:: WORK INSTRUCTION ::
Below are the records; copy exactly the stretch from the line containing "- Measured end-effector" through the line containing "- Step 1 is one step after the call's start", both ends included, and nothing else.

#### RECORDS FOR PROCESSING

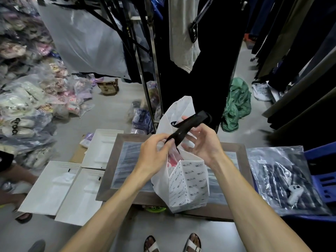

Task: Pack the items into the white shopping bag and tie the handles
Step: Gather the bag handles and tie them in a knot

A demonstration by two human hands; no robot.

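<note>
A white shopping bag (189, 186) printed with small black lettering stands upright on a grey framed board (234, 148). Its mouth is open and something pink and white shows inside. A black handle strap (189, 122) runs diagonally above the mouth. My left hand (154, 150) pinches the strap's lower end together with the bag's left rim. My right hand (203, 140) has its fingers around the strap higher up, palm facing left. The upper white flap of the bag (180, 110) stands up behind both hands.
White flat boxes (61, 188) lie left of the board. A clear-wrapped dark garment with a white controller (294, 193) on it rests on a blue stool at right. Packaged goods pile up far left. Hanging clothes and a rack stand behind; a green cloth (236, 102) lies on the floor.
</note>
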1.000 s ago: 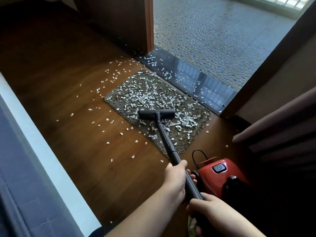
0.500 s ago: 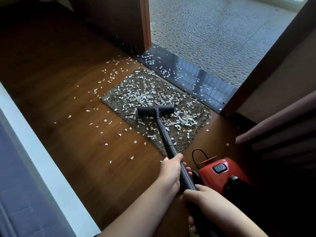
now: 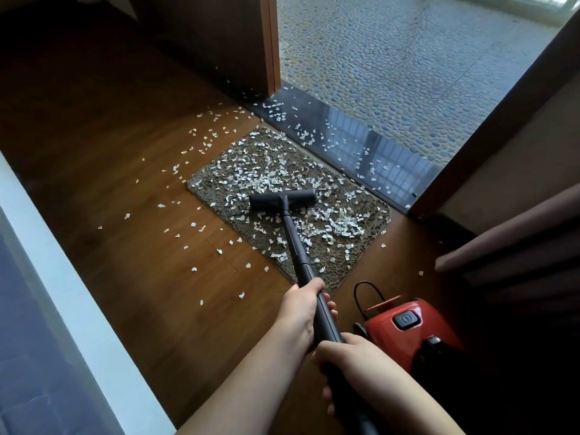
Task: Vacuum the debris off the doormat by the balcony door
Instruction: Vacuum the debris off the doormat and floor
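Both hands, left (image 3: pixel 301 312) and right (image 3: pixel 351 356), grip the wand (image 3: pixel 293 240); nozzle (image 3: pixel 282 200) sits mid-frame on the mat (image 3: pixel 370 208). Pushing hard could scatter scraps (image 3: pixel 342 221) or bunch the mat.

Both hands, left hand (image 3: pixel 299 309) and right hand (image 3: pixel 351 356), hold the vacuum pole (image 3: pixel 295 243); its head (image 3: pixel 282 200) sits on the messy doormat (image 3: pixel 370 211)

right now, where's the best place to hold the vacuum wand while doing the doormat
Hold the straight black wand on its upper stretch, wrapping from either side as now: left hand further down the tube, right hand nearer its top end. The tube is thin, round and slopes down to the floor head on the doormat, so spaced hands likely steer it best.
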Motion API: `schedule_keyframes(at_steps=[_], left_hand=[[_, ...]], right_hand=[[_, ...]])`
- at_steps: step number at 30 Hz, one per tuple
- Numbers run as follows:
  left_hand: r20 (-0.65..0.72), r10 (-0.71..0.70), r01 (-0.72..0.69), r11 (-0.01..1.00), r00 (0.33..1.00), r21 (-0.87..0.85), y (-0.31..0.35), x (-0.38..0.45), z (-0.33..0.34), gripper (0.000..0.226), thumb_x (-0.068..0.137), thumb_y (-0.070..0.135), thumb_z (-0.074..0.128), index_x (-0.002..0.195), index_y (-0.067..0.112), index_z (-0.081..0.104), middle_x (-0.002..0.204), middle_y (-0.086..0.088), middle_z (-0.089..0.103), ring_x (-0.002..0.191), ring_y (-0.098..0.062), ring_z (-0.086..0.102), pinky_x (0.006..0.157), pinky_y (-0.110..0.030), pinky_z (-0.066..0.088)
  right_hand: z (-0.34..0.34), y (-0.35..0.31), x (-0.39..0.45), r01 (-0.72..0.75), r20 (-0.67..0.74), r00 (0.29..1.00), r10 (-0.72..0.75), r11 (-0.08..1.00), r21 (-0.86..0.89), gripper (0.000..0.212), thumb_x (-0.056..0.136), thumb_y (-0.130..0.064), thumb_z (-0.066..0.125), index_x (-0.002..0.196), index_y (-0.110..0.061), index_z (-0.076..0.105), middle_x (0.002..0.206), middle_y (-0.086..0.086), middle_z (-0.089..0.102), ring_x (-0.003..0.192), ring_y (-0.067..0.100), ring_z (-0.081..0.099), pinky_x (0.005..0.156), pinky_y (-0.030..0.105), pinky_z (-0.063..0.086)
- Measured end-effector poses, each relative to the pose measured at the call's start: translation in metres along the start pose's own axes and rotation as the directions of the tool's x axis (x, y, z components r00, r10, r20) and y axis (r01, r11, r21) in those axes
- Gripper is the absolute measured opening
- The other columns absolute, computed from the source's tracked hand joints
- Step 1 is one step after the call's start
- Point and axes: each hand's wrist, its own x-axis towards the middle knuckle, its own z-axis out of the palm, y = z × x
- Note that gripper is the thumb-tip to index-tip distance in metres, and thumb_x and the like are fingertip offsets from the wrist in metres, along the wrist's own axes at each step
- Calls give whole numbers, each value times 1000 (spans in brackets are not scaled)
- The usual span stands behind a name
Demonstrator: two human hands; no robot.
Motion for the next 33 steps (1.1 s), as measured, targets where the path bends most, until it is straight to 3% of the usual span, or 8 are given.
schedule_keyframes(at_steps=[6, 15, 22, 33], left_hand=[[13, -6, 6, 1000, 1000, -18, 14, 11, -9, 9, 94, 4, 54, 90, 6, 46, 63, -10, 46, 43, -17, 43, 36, -19, 40], [-7, 30, -31, 998, 1000, -50, 30, 24, -20, 10, 94, 4, 53, 88, 8, 46, 61, -8, 45, 39, -15, 43, 36, -19, 39], [-27, 48, -49, 998, 998, -46, 38, 37, -28, 7, 95, 6, 53, 93, 6, 47, 63, -9, 46, 40, -15, 45, 37, -22, 43], [-30, 71, -74, 993, 997, -92, 56, 56, -39, 12, 96, 6, 53, 104, 4, 44, 64, -10, 46, 36, -15, 44, 36, -19, 40]], right_hand=[[10, -8, 13, 41, -8, 999, -41, 999, 7, 10, 87, -6, 55, 92, -2, 47, 58, 12, 48, 35, 20, 53, 38, 24, 44], [20, -16, 33, 62, 14, 998, -62, 998, 9, 13, 84, -5, 57, 93, -4, 47, 62, 12, 47, 38, 21, 53, 40, 27, 44], [27, -24, 48, 63, 15, 998, -62, 998, -22, 11, 84, -4, 57, 91, -4, 48, 65, 12, 47, 38, 21, 53, 39, 27, 44], [37, -37, 75, 102, 21, 995, -101, 992, -68, 9, 82, -6, 57, 87, -5, 50, 53, 9, 48, 40, 24, 52, 42, 28, 45]])
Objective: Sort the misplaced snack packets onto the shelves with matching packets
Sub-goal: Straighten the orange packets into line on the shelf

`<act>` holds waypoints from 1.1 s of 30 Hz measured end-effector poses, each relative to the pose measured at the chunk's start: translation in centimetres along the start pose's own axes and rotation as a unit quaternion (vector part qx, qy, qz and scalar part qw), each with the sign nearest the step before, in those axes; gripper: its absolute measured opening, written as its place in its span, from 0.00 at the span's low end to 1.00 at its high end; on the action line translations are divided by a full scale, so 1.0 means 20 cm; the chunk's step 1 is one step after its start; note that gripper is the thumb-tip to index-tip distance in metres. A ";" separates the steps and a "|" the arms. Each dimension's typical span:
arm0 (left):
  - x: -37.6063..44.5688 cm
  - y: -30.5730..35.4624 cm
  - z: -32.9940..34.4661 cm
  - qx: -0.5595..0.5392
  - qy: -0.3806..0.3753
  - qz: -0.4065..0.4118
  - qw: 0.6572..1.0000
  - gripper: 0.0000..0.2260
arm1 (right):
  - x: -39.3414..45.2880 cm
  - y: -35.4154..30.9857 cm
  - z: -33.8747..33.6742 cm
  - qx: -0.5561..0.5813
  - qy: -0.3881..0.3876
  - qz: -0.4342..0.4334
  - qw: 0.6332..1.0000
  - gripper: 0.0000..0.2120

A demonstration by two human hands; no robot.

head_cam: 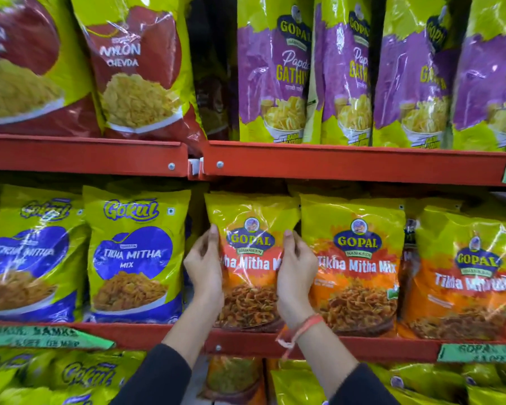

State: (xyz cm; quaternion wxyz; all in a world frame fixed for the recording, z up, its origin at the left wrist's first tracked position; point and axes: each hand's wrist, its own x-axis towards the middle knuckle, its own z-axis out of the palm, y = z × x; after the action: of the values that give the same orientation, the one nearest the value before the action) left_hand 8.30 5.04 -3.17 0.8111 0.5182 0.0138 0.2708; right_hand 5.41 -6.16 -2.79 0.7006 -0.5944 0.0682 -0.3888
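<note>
An orange and yellow Gopal Tikha Mitha Mix packet point(250, 229) stands upright on the middle shelf point(246, 344). My left hand point(203, 266) grips its left edge and my right hand point(297, 270) grips its right edge, thumbs on the front. Two matching Gopal Tikha Mitha Mix packets point(354, 258) stand right beside it to the right. Blue and yellow Gokul Tikha Mitha Mix packets point(135, 255) stand to its left on the same shelf.
The upper shelf point(348, 163) holds purple Gopal Papdi Gathiya packets point(275, 71) on the right and red Nylon Chevda packets point(135, 71) on the left. Below, more Gokul packets point(79, 375) and yellow packets fill the lower shelf. Green labels point(41, 336) hang on the shelf edges.
</note>
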 end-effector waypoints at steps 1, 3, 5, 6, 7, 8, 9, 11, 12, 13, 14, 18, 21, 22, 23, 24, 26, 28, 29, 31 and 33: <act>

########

:: ANSWER FOR THIS EXERCISE ::
- Measured end-effector poses, each relative to the pose measured at the call's start: translation in metres along the start pose's own axes and rotation as the directions of the tool's x axis (x, y, z components r00, r10, r20) and y axis (r01, r11, r21) in those axes
- Gripper is the absolute measured opening
- The other columns absolute, computed from the source's tracked hand joints
- Step 1 is one step after the call's start

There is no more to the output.